**The task**
When you reach the line with "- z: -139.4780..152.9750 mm" in the records below, begin transcribing exactly and continue up to and including the line with "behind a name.", leaving out every picture.

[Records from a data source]
+++
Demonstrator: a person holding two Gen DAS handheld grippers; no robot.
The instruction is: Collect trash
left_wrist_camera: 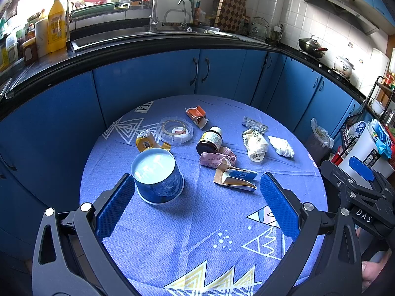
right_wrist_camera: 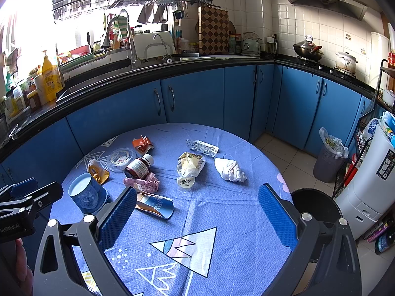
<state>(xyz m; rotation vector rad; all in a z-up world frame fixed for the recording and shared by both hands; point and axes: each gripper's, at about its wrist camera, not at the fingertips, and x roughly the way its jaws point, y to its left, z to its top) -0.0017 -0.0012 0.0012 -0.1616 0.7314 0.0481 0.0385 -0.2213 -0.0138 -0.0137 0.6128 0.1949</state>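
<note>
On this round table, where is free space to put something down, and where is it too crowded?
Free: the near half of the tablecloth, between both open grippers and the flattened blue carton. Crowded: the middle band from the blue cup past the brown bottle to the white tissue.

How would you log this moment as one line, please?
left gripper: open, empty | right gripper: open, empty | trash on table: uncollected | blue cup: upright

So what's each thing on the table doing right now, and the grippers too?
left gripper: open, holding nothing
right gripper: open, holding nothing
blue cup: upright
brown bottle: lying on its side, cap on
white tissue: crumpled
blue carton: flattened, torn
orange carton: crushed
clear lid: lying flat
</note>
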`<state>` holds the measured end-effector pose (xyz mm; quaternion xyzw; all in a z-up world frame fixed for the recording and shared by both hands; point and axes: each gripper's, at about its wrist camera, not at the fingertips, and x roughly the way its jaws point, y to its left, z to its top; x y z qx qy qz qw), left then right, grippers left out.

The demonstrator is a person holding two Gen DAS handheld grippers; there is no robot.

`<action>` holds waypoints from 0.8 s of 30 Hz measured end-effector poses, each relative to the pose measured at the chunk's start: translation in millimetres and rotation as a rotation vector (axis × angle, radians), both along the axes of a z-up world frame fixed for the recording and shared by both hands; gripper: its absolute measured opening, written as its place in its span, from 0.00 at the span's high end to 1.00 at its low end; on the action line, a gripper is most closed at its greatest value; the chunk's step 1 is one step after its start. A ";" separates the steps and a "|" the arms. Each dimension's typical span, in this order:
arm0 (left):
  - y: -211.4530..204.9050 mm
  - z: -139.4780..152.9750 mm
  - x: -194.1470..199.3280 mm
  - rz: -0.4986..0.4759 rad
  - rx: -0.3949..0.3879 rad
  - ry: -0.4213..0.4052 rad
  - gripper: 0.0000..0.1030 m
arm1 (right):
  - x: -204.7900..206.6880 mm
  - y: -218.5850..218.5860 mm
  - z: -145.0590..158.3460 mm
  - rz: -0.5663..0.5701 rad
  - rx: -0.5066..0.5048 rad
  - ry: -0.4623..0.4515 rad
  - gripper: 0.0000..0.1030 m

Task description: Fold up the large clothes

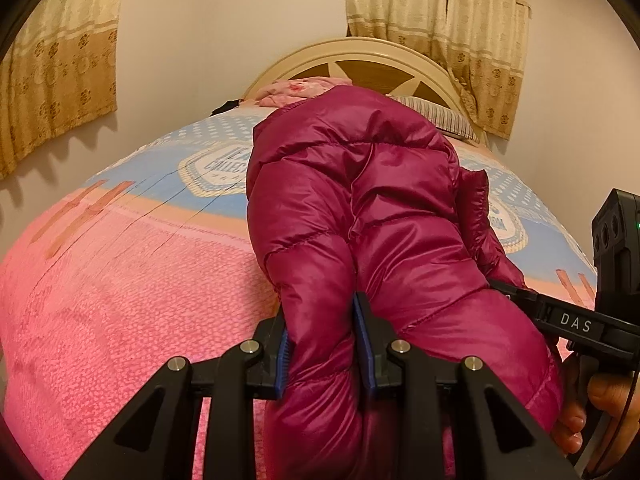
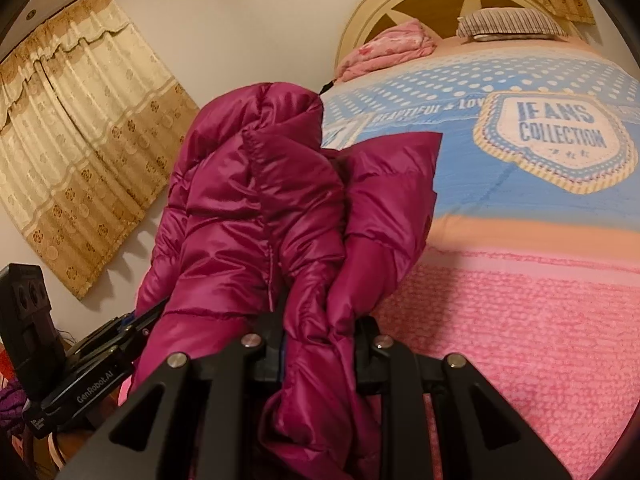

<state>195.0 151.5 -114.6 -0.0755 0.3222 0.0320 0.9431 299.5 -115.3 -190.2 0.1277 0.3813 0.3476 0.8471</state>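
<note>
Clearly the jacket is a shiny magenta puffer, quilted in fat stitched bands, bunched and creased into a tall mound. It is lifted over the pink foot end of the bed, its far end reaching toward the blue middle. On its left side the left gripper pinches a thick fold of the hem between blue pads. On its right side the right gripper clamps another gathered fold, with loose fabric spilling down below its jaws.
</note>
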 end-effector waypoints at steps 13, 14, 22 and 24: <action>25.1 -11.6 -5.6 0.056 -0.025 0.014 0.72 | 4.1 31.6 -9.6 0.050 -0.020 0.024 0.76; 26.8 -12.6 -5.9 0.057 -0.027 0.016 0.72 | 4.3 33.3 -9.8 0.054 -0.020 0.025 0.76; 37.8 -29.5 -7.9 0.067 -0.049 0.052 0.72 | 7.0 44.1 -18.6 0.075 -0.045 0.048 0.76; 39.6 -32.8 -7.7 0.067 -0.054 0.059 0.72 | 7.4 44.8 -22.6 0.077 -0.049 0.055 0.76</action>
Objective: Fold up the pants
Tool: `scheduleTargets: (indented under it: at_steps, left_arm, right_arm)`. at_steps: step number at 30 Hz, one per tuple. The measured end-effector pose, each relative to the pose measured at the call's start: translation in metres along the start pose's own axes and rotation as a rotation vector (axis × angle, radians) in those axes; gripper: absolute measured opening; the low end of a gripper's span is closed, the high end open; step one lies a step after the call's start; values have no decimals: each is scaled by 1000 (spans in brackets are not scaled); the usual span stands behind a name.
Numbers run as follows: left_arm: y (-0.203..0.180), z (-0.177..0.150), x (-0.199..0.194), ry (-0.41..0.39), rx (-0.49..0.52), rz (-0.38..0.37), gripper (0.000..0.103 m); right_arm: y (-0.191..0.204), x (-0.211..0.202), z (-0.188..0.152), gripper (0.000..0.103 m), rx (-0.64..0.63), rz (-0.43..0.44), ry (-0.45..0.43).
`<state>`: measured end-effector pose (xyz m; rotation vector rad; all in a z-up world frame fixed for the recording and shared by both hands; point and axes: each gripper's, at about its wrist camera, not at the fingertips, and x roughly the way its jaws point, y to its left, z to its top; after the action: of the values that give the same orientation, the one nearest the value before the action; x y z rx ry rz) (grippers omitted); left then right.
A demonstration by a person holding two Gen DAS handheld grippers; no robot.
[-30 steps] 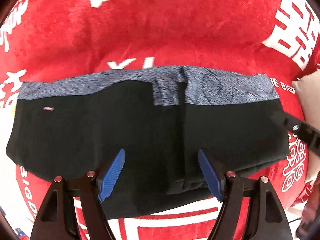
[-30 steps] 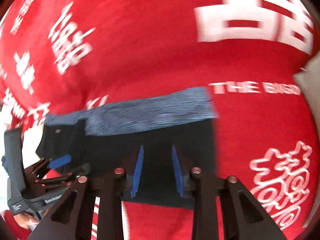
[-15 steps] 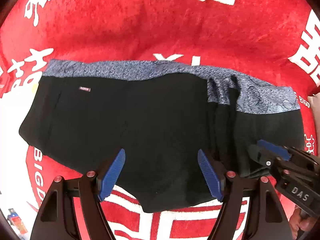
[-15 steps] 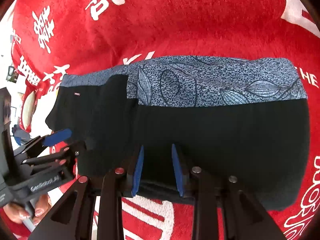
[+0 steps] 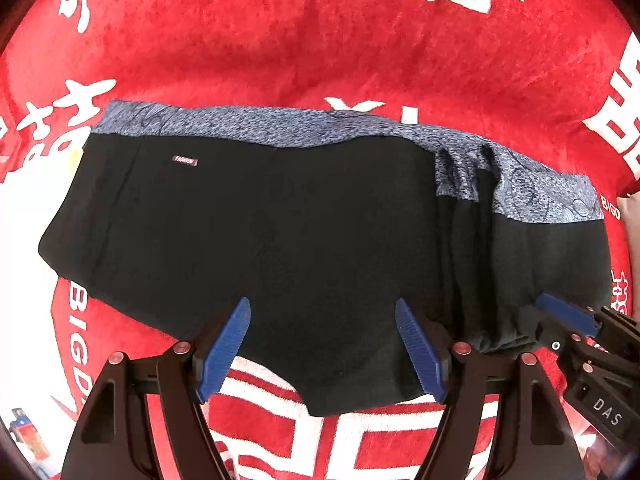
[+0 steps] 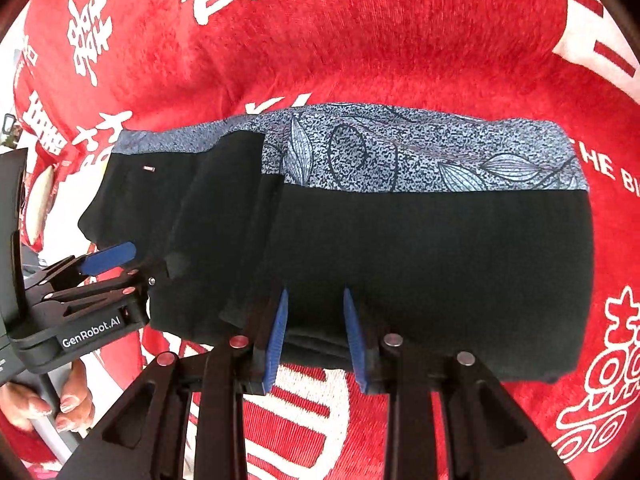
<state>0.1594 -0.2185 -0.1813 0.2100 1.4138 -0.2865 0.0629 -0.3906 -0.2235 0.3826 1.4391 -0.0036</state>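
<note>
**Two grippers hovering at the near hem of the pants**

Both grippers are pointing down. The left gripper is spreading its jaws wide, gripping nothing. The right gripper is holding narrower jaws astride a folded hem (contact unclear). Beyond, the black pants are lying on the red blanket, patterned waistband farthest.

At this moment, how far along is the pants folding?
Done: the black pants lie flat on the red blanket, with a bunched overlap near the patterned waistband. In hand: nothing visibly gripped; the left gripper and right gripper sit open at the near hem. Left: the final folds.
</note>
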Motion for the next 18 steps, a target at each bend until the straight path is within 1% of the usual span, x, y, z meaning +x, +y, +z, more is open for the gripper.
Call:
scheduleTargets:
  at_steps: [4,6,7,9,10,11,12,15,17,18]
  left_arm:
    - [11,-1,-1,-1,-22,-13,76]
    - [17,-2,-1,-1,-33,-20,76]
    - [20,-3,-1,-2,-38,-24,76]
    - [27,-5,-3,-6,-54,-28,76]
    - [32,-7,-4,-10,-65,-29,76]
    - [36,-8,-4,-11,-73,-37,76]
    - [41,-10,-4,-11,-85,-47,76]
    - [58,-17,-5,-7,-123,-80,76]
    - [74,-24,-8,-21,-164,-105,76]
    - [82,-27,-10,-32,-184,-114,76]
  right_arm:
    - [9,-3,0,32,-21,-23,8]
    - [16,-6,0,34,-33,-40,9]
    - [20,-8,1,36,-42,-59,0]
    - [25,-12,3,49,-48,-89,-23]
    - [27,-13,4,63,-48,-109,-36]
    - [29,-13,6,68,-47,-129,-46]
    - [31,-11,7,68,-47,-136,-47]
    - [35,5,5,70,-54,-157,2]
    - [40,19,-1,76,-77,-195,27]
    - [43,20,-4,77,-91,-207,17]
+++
**Written response**
  - z: -139.4780..152.9750 mm
  - x: -194.1470..199.3280 mm
  - rz: -0.4986..0.4759 rad
  - rx: -0.3949..0.3879 rad
  - ry: -0.4213..0.4052 rad
  - gripper: 0.0000..0.1030 m
arm1 (right):
  - x: -204.7900..206.6880 mm
  - y: -218.5850..218.5860 mm
  - z: -145.0590..158.3460 mm
  - rz: -0.5663..0.5701 rad
  - rx: -0.5066..0.5048 rad
  - ry: -0.4623..0.4515 rad
  - gripper: 0.0000..0.1030 m

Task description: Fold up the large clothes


<state>195.0 151.5 -114.6 -0.0755 0.3222 0.0320 0.9431 299.5 -115.3 -190.2 0.1277 0.3813 0.3476 0.8471</state>
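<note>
Clearly the jacket is a shiny magenta puffer, quilted in fat stitched bands, bunched and creased into a tall mound. It is lifted over the pink foot end of the bed, its far end reaching toward the blue middle. On its left side the left gripper pinches a thick fold of the hem between blue pads. On its right side the right gripper clamps another gathered fold, with loose fabric spilling down below its jaws.
</note>
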 end-effector waypoints at steps 13, 14, 22 and 24: <action>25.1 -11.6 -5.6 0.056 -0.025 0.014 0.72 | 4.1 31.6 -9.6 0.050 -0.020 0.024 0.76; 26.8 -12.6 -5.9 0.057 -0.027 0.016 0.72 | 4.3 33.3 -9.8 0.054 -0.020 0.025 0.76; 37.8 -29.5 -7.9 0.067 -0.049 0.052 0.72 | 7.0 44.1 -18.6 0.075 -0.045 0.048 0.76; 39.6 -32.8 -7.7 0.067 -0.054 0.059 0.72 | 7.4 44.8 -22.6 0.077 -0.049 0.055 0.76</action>
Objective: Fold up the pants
Tool: `scheduleTargets: (indented under it: at_steps, left_arm, right_arm)`. at_steps: step number at 30 Hz, one per tuple. The measured end-effector pose, each relative to the pose measured at the call's start: translation in metres along the start pose's own axes and rotation as a rotation vector (axis × angle, radians) in those axes; gripper: absolute measured opening; the low end of a gripper's span is closed, the high end open; step one lies a step after the call's start; values have no decimals: each is scaled by 1000 (spans in brackets are not scaled); the usual span stands behind a name.

This exercise is now complete.